Franz let his eyes wander past Theo to the palace in the distance. The white facade had softened to gold in the early morning light, the rooftops a metallic green: a beautiful exterior that hid something colder and harsher inside. He clenched his fist.

Maxi was watching him closely, so Franz shook his shoulders again, tried to smile. It felt wrong, his face out of practice.

Maxi retrieved his mask and turned to follow Theo up the hill. Franz walked close behind—slowly, reluctantly. Leaving the garden set his heart racing, his sense of danger spiking. He reached down to run his fingers over the silk-soft petals of a rose to remind himself where he was.

You’re not dying, Franz. You’re not in danger.

You’re only going to an execution.

NOW ELISABETH WAS THE WINDSTORM. WILD AND free, her horse, Puck, gaining speed beneath her, breaking into a gallop. Her nightgown clung to her sides, and her hair bounced with the rhythm of the horse’s movement. Riding away from self-important dukes, away from mothers who tried to pinch her into a smaller shape—lacing her soul into a corset. She would not shrink, not for anyone.

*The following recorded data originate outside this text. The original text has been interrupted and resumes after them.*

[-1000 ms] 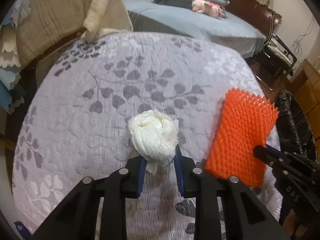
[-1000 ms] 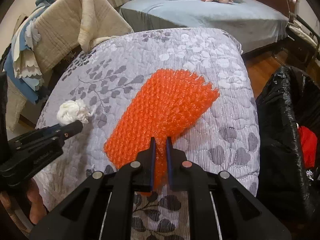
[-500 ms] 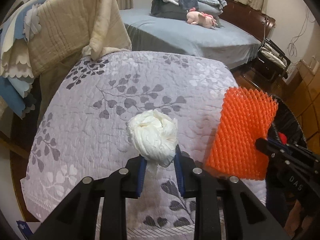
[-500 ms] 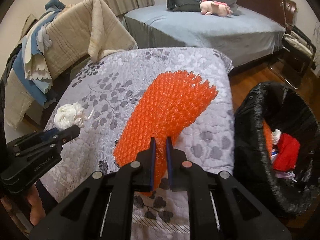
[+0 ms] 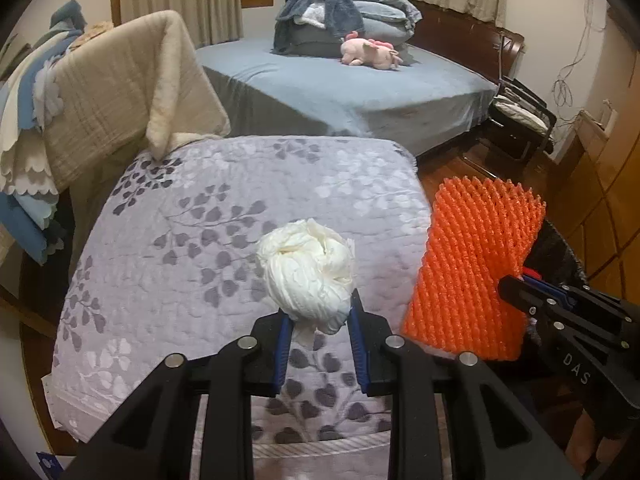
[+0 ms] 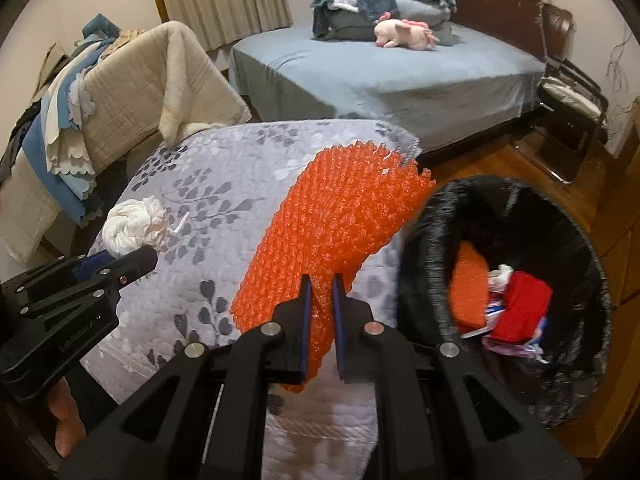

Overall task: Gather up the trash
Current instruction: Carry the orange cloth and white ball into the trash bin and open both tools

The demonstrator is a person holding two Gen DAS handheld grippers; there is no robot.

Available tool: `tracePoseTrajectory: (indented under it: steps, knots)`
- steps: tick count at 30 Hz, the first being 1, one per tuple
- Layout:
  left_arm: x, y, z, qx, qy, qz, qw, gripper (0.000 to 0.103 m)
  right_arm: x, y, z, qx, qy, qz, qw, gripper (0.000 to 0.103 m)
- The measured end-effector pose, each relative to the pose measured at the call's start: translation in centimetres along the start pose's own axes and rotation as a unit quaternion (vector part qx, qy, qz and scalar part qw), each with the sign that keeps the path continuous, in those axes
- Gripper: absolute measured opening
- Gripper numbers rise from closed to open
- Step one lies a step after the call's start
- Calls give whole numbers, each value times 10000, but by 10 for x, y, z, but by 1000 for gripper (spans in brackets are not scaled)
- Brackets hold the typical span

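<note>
My left gripper (image 5: pixel 318 322) is shut on a crumpled white tissue wad (image 5: pixel 308 272) and holds it above the grey leaf-patterned quilt (image 5: pixel 200 220). The wad also shows in the right wrist view (image 6: pixel 134 228). My right gripper (image 6: pixel 320 292) is shut on a sheet of orange bubble wrap (image 6: pixel 340 228), held up over the quilt's right edge. The sheet also shows in the left wrist view (image 5: pixel 476 268). A black-lined trash bin (image 6: pixel 420 248) stands on the floor to the right, with orange, red and white trash inside.
A blue bed (image 6: pixel 400 72) with folded blankets and a pink plush toy (image 6: pixel 404 34) lies behind. A chair draped with beige and blue blankets (image 6: pixel 132 88) stands at the left. A black metal chair (image 6: pixel 572 108) and wooden floor are at the right.
Both grippers have risen and pulled back from the quilt with their loads. The orange sheet has lifted off the quilt, and the trash bin has come into fuller view on the right.
</note>
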State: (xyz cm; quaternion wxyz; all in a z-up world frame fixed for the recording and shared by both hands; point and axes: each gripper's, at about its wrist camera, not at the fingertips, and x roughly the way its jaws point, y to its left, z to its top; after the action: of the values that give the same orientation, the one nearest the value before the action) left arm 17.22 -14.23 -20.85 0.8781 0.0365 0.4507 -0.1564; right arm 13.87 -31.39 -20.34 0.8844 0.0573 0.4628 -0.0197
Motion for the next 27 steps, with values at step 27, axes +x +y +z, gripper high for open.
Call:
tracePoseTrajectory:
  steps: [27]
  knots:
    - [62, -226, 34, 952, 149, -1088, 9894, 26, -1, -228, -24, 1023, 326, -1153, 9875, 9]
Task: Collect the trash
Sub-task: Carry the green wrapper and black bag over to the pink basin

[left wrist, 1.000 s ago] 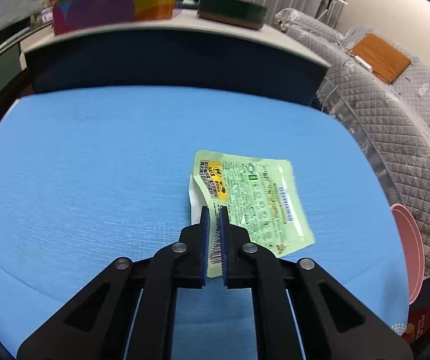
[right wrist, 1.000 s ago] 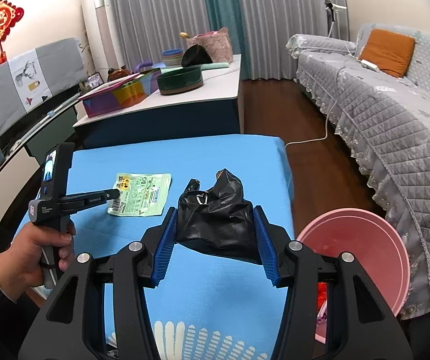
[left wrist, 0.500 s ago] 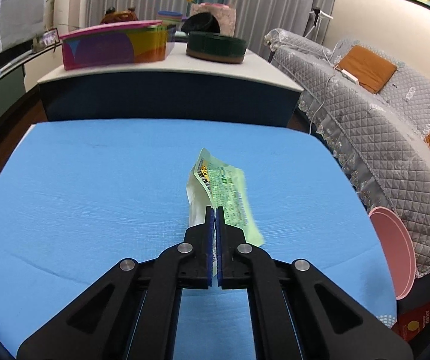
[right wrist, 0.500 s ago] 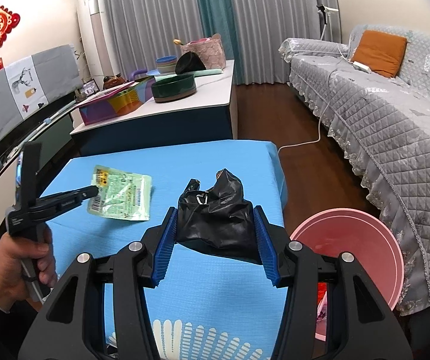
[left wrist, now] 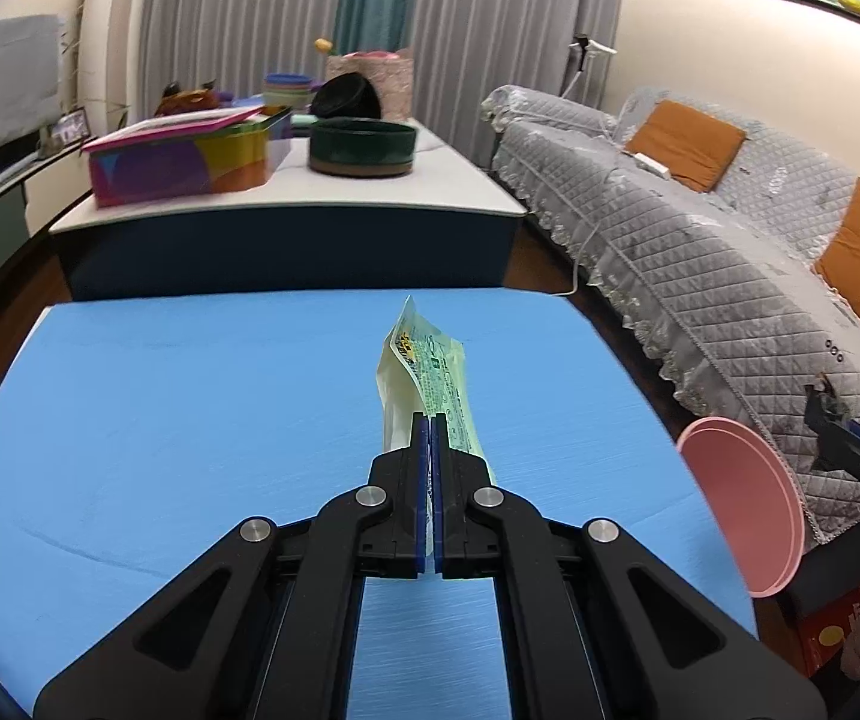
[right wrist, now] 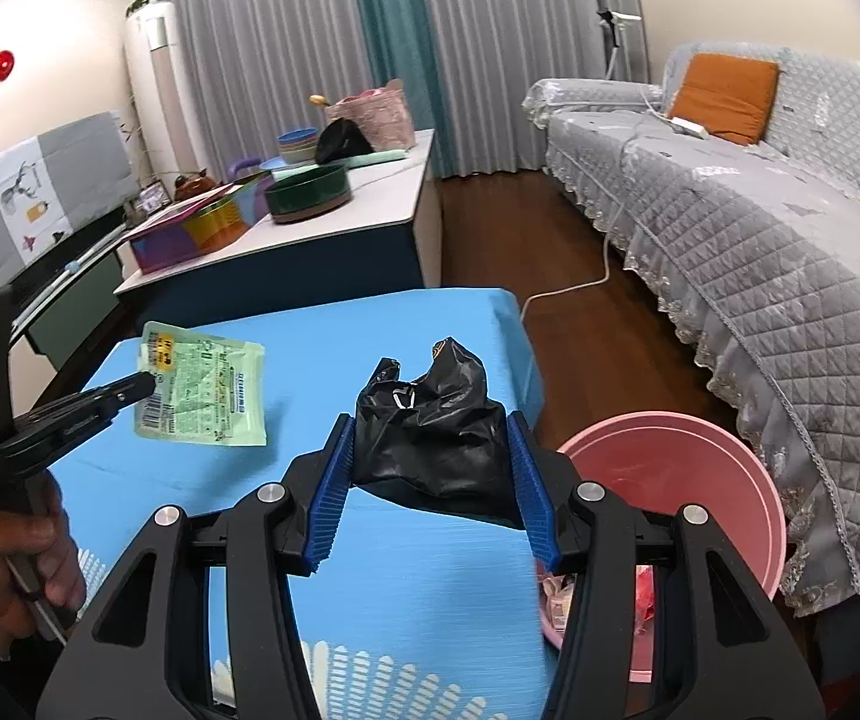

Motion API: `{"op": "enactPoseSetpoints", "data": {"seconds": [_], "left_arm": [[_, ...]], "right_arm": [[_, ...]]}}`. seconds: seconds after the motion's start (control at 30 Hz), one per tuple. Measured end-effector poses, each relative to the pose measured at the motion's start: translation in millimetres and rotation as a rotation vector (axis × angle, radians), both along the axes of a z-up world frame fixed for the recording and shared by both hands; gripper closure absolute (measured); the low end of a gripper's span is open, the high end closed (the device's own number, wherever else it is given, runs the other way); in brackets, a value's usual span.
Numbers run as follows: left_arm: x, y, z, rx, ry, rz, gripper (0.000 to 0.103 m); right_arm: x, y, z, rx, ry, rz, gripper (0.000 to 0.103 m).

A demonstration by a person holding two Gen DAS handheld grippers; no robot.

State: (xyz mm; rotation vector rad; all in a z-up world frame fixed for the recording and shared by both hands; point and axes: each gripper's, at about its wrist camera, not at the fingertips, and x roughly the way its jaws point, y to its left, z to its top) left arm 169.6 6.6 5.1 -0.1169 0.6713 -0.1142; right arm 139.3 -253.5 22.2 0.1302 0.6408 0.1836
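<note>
Since a second ago the flat pale-green printed snack wrapper [right wrist: 201, 389] has come up off the bright blue table mat [left wrist: 190, 408] and now hangs in the air, pinched at one short edge by the left gripper [left wrist: 430, 420], whose jaws are pressed together on it. In the left wrist view its long axis points away toward twelve o'clock, seen nearly edge-on; from the right wrist it shows its broad printed face with a yellow label at the top corner, at about ten o'clock. The right gripper [right wrist: 430, 468] clamps a crumpled black plastic bag [right wrist: 430, 432]. A round pink plastic basin [right wrist: 700, 480] sits at four o'clock, apparently holding scraps.
</note>
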Motion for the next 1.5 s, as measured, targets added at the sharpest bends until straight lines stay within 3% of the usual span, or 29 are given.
{"op": "enactPoseSetpoints", "data": {"seconds": [0.67,1.37,1.47,1.5], "left_arm": [[-1,-100,13,-0.013,-0.054,-0.210,0.102],[-3,-205,-16,0.001,-0.004,-0.425,0.102],[-5,-216,-22,-0.010,0.028,-0.496,0.098],[-5,-216,-23,-0.012,0.030,-0.503,0.089]], "right_arm": [[-6,-80,-16,-0.012,0.015,-0.193,0.052],[1,-146,-49,0.002,0.089,-0.319,0.052],[6,-149,-56,-0.009,0.121,-0.325,0.046],[7,-150,-58,-0.015,0.130,-0.339,0.038]]}}
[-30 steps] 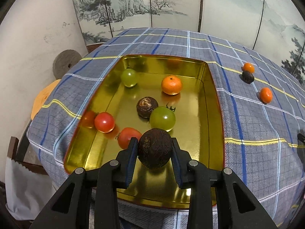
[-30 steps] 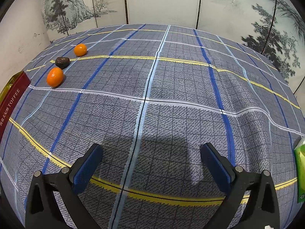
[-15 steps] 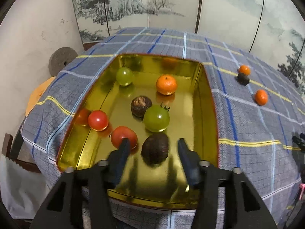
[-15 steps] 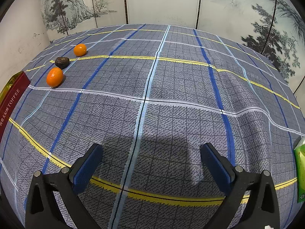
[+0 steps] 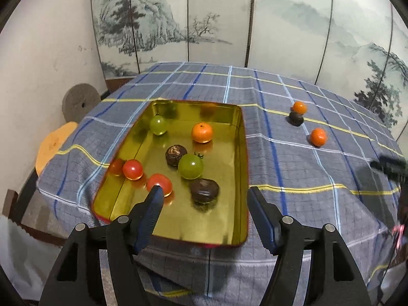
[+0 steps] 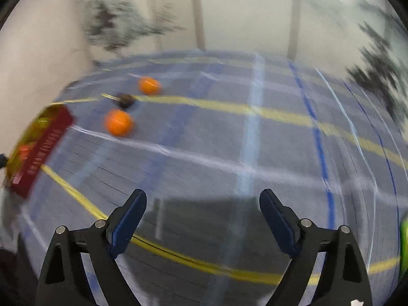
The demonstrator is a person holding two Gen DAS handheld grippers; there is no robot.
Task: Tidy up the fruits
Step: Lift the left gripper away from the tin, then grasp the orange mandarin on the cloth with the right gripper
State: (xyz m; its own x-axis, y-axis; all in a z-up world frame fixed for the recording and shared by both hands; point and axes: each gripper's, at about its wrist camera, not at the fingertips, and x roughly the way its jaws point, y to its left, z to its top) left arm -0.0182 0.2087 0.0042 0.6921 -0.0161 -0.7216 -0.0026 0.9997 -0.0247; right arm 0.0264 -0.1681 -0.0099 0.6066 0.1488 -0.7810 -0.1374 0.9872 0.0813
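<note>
- Seven fruits lie in the gold tin [image 5: 239,153] on the plaid-covered counter [image 5: 293,168]: two green [image 5: 190,169], two red [image 5: 132,169], one orange [image 5: 202,132], two dark brown.
- Nearest brown fruit [image 5: 204,190] rests on the tin floor, clear of both pads.
- Left hand-held gripper [image 5: 204,195]: jaws have just been opening, nothing held.
- Right hand-held gripper [image 6: 203,199]: jaws apart and empty, having just narrowed; view blurred.
- Three fruits on the cloth beside the tin: two orange [image 6: 118,122], one dark [image 6: 125,100] between them.
</note>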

She knew she would fall in love one day, and that love would make her more expansive, not less. She’d written poems about it, her favorite lines etched deep in her soul. As she and Puck cantered through the forest and leapt over meandering streams, she recited them to herself:

In deep, rocky gorges In bays wreathed in vines The soul always seeks Only him.

Only him. Elisabeth knew with her whole heart that she would know him when she found him. Her soul would reach across the gap and recognize his right away. She knew he was not the pompous duke, so now, she rode. Away, away, away. Windstorm, hailstorm, tempest. Climbing up into the hills where low shrubs, rolling fields, and mirror-bright lakes spread out below her in every direction.

She only wished she could take Helene out into these hills with her, bring her back to herself. They could forage for berries, soaking their dress hems in dew. Lay out under the stars at night. Live, breathe, and stop trying to fold themselves into some other shape—and for what? There was nothing worth losing yourself over: not your mother’s whims, not even an emperor. That’s what Elisabeth had told her sister last week after Helene accidentally mislabeled the forks during etiquette lessons: If he doesn’t love you for you, then he doesn’t deserve you. If you had to be prim and proper all the time, know every fork by name . . . wouldn’t you just suffocate in the box they forced you into?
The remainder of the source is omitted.